Copy out the entries below exactly as they stand, but only from the line containing "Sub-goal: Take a" through the line containing "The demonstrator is".

Top of SUPPLIED MATERIAL

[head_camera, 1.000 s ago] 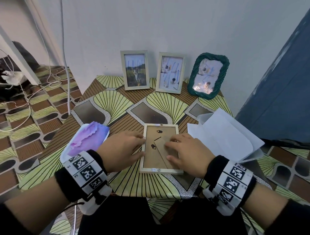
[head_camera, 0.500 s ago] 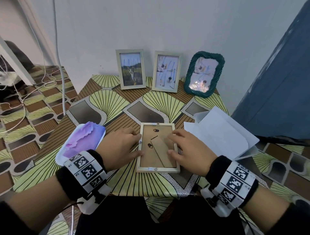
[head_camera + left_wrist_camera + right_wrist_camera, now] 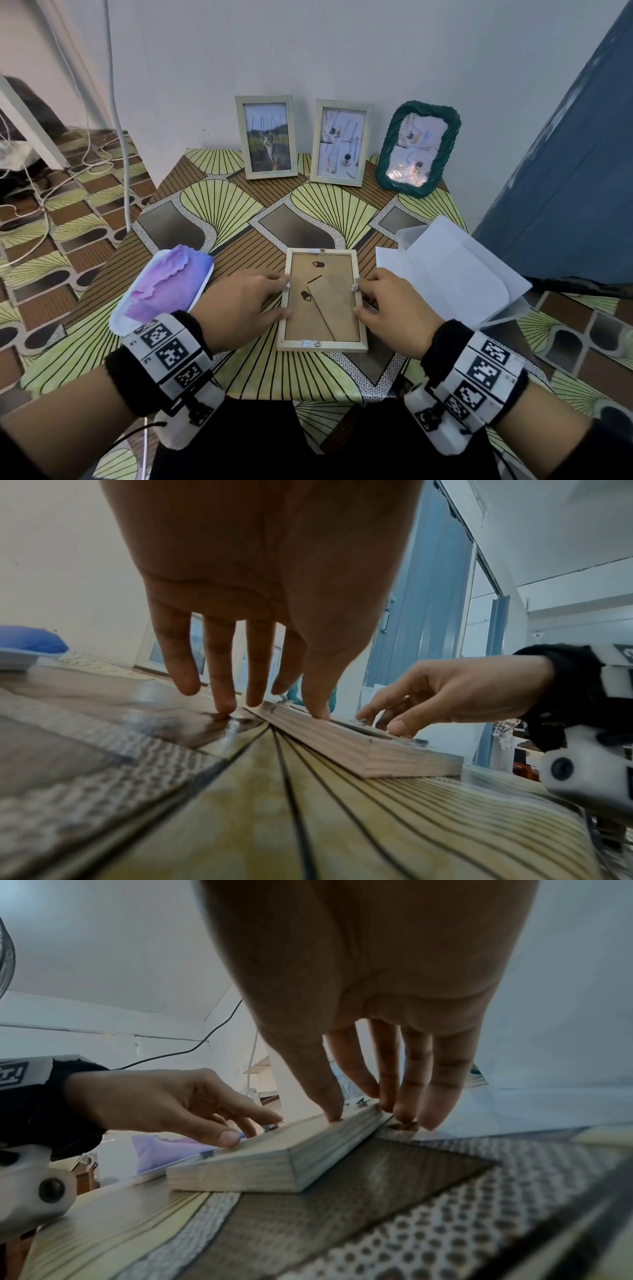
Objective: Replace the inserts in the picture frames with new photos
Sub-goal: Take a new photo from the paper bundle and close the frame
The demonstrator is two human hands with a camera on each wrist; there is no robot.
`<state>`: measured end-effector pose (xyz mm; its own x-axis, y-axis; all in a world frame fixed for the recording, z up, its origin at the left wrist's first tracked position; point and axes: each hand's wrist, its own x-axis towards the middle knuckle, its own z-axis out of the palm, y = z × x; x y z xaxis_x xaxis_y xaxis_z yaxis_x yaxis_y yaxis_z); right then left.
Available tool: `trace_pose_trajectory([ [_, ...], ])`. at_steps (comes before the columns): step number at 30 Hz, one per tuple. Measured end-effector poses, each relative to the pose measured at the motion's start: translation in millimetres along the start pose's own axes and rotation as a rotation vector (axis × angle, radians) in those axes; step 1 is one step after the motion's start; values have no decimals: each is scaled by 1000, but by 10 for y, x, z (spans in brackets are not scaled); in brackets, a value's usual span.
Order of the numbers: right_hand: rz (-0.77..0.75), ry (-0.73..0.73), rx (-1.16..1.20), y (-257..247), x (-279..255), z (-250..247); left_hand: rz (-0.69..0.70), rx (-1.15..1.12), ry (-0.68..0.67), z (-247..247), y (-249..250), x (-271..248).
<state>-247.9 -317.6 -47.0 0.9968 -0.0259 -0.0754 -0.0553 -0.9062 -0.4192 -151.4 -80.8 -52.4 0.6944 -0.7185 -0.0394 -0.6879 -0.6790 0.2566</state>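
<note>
Patterned table [image 3: 219,212] | frame [image 3: 322,301] face-down | left hand [image 3: 239,305], right hand [image 3: 397,308] at edges

Both forearms reach forward from the near edge, each wrist wrapped in a black band carrying a white marker block. The left hand [image 3: 239,305] lies palm down, its 4 fingers nearly straight and slightly spread, thumb [image 3: 316,696] pointing down at the tip. The right hand [image 3: 394,308] mirrors it on the right side, palm down, fingers [image 3: 407,1085] extended close together, thumb pressed downward. The 2 hands sit apart, level with each other.
</note>
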Motion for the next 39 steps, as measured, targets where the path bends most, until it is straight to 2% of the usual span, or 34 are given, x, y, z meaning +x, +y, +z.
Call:
trace_pose_trajectory([
  [4,-23,-23,-70,-12,61,-12,-21,75,-67,71,-34,42],
  [11,-61,-60,-219,-62,132,-20,-48,117,-107,38,9,76],
  [19,-41,-80,-132,-42,165,-42,-44,172,-161,-2,30,58],
  [25,-28,-81,-138,-85,136,1,-41,209,-142,33,58,23],
  [28,-28,-77,-116,-97,113,-32,-40,179,-90,31,85,-39],
  [33,-99,97,-50,-119,274,-112,123,157,34,-56,158,-273],
  [36,-184,89,-40,-181,452,-124,274,176,-82,-77,209,-436],
  [39,-229,-26,-138,-228,619,-89,329,202,-170,-42,223,-558],
])
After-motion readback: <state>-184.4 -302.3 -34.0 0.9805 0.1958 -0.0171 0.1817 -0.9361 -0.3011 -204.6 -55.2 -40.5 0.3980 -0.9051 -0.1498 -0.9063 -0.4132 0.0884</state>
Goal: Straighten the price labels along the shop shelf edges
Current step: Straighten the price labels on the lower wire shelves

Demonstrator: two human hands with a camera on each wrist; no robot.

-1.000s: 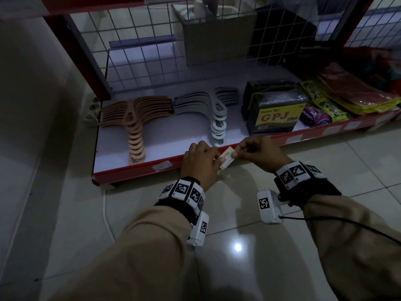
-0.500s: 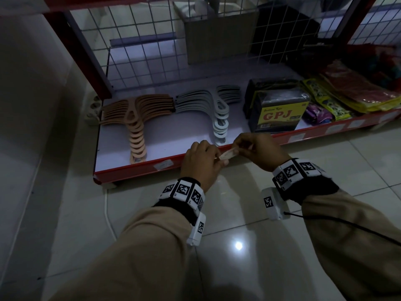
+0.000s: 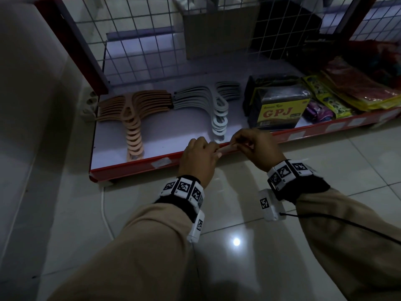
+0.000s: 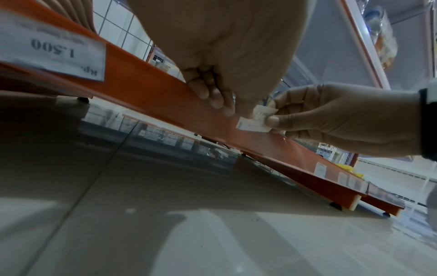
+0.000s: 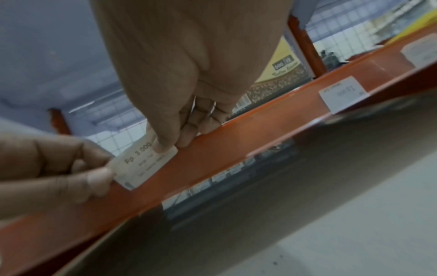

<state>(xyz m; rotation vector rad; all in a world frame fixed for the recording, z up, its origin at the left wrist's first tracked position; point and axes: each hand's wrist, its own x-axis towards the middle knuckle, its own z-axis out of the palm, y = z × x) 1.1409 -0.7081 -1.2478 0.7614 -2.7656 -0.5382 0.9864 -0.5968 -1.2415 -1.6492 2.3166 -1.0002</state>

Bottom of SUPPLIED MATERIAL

RESULT OF THE EXERCISE:
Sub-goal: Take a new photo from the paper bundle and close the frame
The demonstrator is two human hands with a camera on each wrist; there is no robot.

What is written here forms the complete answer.